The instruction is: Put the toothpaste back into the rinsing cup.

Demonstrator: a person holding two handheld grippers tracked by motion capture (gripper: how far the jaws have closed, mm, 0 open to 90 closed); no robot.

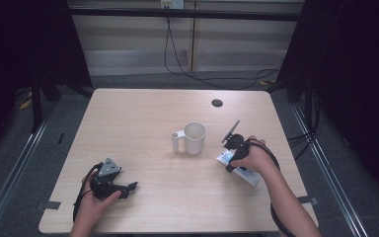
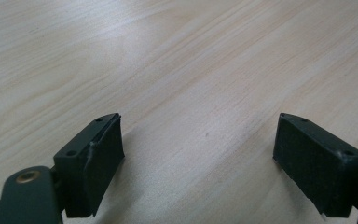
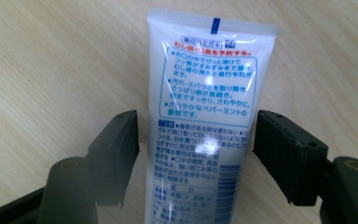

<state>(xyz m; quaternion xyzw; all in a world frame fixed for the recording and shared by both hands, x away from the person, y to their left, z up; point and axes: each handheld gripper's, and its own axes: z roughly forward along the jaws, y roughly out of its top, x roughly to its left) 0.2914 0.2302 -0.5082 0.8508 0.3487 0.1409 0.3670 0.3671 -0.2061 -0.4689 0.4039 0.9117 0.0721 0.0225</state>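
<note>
**First:** Pale wood runs under everything: your tabletop sits in a dark room, with cables trailing behind it. A white mug stands near the middle, its handle toward your left.

**Second:** And the tube?

**First:** Your white toothpaste tube lies flat near the right edge of the tabletop, right of the mug and well apart from it. Your right claw is over it, much nearer than the other one. In the right gripper view, the tube's long axis runs straight away from you between the two pads, crimped end farthest off. The pads stand on either side with a sliver of wood showing at each flank, so that claw is spread and pinches nothing yet.

**Second:** My other hand?

**First:** Your left claw rests low at the near left, spread wide over bare wood, nothing between its pads.

**Second:** Anything you can't see?

**First:** The tube's cap end is cut off below the frame, and from above your hand covers most of the tube.
</note>
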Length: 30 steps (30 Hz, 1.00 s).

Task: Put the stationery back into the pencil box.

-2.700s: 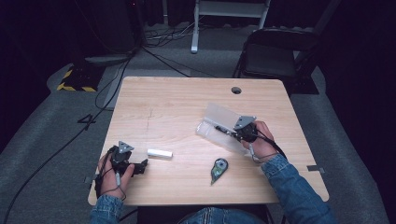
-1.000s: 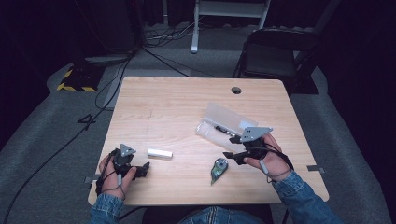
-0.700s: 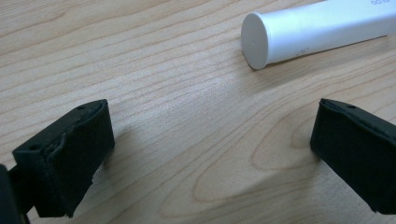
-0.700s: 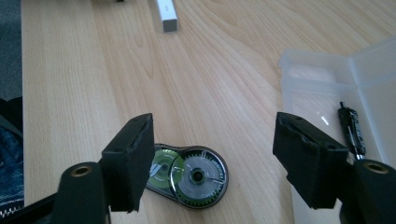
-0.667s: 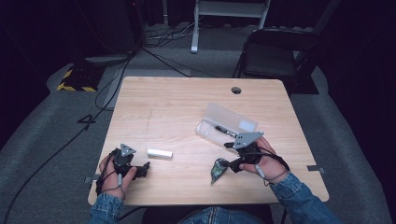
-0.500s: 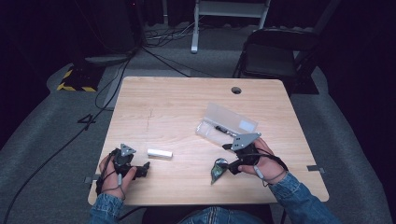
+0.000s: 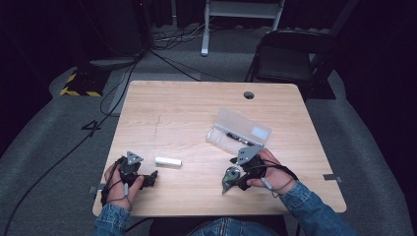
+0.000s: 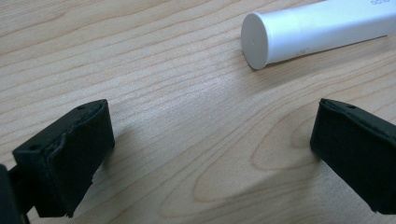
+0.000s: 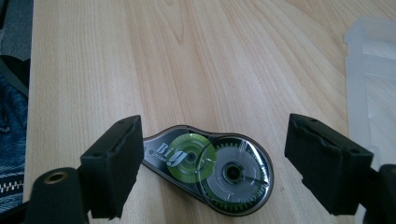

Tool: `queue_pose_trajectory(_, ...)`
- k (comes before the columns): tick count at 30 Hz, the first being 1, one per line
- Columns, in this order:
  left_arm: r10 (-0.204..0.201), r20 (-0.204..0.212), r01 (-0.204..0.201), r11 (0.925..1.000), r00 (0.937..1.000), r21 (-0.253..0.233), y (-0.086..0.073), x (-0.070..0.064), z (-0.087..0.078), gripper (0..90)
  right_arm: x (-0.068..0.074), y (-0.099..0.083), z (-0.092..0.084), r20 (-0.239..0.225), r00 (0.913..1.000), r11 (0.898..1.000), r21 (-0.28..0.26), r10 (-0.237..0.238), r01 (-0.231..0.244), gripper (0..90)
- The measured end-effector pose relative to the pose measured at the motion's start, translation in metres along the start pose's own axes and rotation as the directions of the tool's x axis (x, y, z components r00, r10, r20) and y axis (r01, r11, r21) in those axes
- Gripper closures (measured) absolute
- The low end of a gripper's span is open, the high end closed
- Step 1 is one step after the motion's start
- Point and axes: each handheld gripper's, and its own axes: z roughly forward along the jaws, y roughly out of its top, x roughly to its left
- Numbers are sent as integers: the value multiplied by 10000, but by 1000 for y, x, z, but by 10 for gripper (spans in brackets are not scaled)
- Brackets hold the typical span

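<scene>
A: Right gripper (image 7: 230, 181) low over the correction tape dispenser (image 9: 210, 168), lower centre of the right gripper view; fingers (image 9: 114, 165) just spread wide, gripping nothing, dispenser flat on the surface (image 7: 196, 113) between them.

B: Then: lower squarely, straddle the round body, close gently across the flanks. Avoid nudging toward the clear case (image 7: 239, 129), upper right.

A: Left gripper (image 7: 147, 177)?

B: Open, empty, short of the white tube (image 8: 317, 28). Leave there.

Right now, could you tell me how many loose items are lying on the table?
3: a white tube near the left gripper, a correction tape dispenser between the right gripper's fingers, and a clear case beyond it.
</scene>
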Motion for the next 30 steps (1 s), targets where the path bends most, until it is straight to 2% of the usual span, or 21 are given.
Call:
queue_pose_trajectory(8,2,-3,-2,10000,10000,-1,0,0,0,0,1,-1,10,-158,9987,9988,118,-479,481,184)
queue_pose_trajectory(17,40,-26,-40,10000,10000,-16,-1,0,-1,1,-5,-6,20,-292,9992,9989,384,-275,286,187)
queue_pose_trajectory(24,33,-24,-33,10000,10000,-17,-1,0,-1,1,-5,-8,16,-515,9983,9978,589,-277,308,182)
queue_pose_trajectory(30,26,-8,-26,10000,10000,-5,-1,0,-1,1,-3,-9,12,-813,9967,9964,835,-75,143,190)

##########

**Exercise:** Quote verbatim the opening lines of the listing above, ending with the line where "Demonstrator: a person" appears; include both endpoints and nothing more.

**Solution below:**
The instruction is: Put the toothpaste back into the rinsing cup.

Demonstrator: a person holding two handheld grippers tracked by motion capture (gripper: how far the jaws have closed, mm, 0 open to 90 closed); no robot.

No more output is expected for this exercise.